**TASK REQUIREMENTS**
Your job is to report every line of the entries that has "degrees".

**EXERCISE MATERIALS**
*** Block opens ***
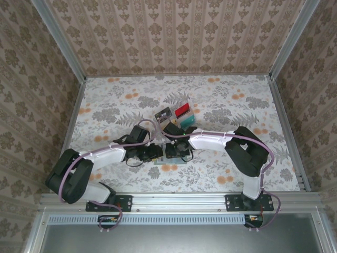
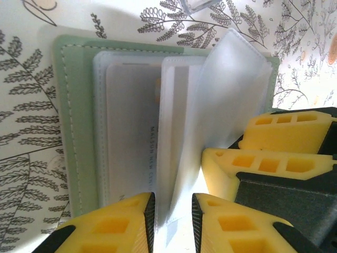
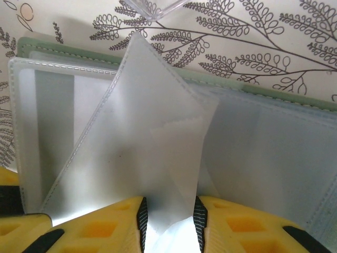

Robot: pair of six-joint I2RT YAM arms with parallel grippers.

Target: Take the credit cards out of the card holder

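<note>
Card holder (image 2: 73, 132) spread open and flat on floral table (image 1: 105, 105), inside up, long axis across right wrist view. Right gripper (image 3: 168, 224) clamped on one translucent leaf (image 3: 158, 132), tenting it above the holder. Left gripper (image 2: 174, 221) set narrow astride the holder's sleeve edges; grip impossible to confirm. Pale card (image 2: 131, 137) sleeved inside, long axis parallel to sleeve spine. Black card (image 1: 163, 114), red card (image 1: 182, 109) and teal card (image 1: 188, 122) just beyond the holder.
</note>
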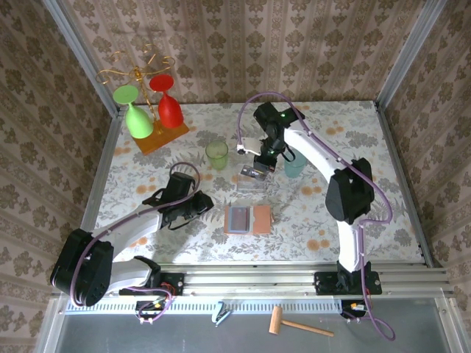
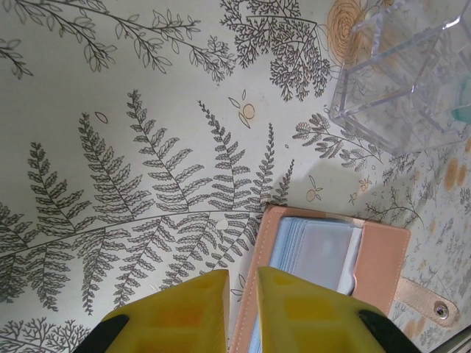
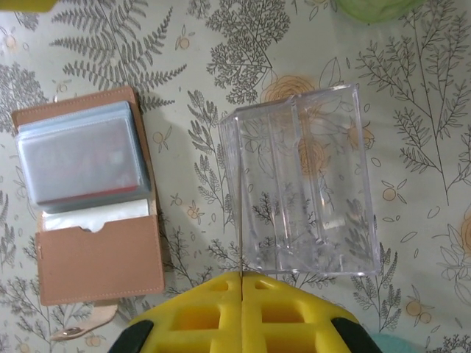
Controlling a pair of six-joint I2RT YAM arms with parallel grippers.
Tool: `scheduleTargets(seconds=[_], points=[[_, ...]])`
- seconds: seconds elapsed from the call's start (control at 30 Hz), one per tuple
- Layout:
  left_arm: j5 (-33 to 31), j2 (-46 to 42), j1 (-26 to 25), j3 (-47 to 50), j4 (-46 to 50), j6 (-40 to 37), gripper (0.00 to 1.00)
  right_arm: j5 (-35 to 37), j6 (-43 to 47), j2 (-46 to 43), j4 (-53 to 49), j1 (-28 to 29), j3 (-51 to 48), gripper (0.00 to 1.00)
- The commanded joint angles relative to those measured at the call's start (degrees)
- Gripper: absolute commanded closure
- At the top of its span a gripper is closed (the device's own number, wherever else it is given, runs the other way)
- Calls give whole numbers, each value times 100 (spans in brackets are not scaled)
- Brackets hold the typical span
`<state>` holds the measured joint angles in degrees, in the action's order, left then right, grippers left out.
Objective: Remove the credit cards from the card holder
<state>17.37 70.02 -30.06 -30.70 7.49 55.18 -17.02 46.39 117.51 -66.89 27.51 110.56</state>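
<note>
One card holder (image 1: 248, 219) lies opened flat near the middle of the table. Its stack of grey-blue sleeves (image 3: 79, 156) forms the left half and its salmon-pink pocket the right half. Of the credit cards (image 3: 107, 193), a thin reddish edge peeps out along the near side of the sleeve stack, and something greyish shows dimly through the top sleeve. I cannot say how many cards sit inside.

The task looks early: the holder is open, but at least one card seems still tucked in, and I can make out no card lying free on the cloth.

The left gripper (image 2: 241, 294) hovers just left of the holder. Its yellow fingers (image 2: 184, 316) are parted by a narrow gap with nothing between them, and the holder's edge shows just beyond their tips.

A clear plastic box (image 3: 302, 184) with dividers stands just beyond the holder on the far side. The right gripper (image 3: 242, 290) hangs above it with its fingers pressed together. A fine line runs out from between them, but I cannot tell whether that is a card held edge-on or the rim of the box. In the overhead view something dark shows at the box, too small to name.

No brand, label or lettering can be read on the holder, the sleeves or the box. The holder's closing tab (image 3: 81, 327) carries a plain metal snap. A green cup (image 1: 216, 154) and a teal cup (image 1: 296, 165) stand farther back, unmarked.
</note>
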Motion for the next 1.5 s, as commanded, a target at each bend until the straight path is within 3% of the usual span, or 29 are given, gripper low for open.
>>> scheduleTargets(seconds=[0.0, 0.5, 1.27, 1.47], points=[[63, 20, 66, 29, 21, -139, 82, 38, 491, 386, -626, -35, 497, 100], [127, 196, 167, 2, -72, -148, 82, -171, 943, 1661, -1408, -35, 1878, 100], [141, 231, 185, 64, -151, -105, 82, -483, 1025, 2310, -1749, -26, 1873, 100], [170, 264, 185, 62, -195, -85, 82, -526, 1000, 2261, -1703, -26, 1916, 88]])
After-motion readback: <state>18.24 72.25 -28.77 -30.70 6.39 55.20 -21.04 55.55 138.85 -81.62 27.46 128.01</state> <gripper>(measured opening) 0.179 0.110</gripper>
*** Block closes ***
**EXPECTED OUTPUT**
- The commanded joint angles relative to those measured at the call's start (degrees)
`<state>` holds the measured joint angles in degrees, in the action's order, left then right, grippers left out.

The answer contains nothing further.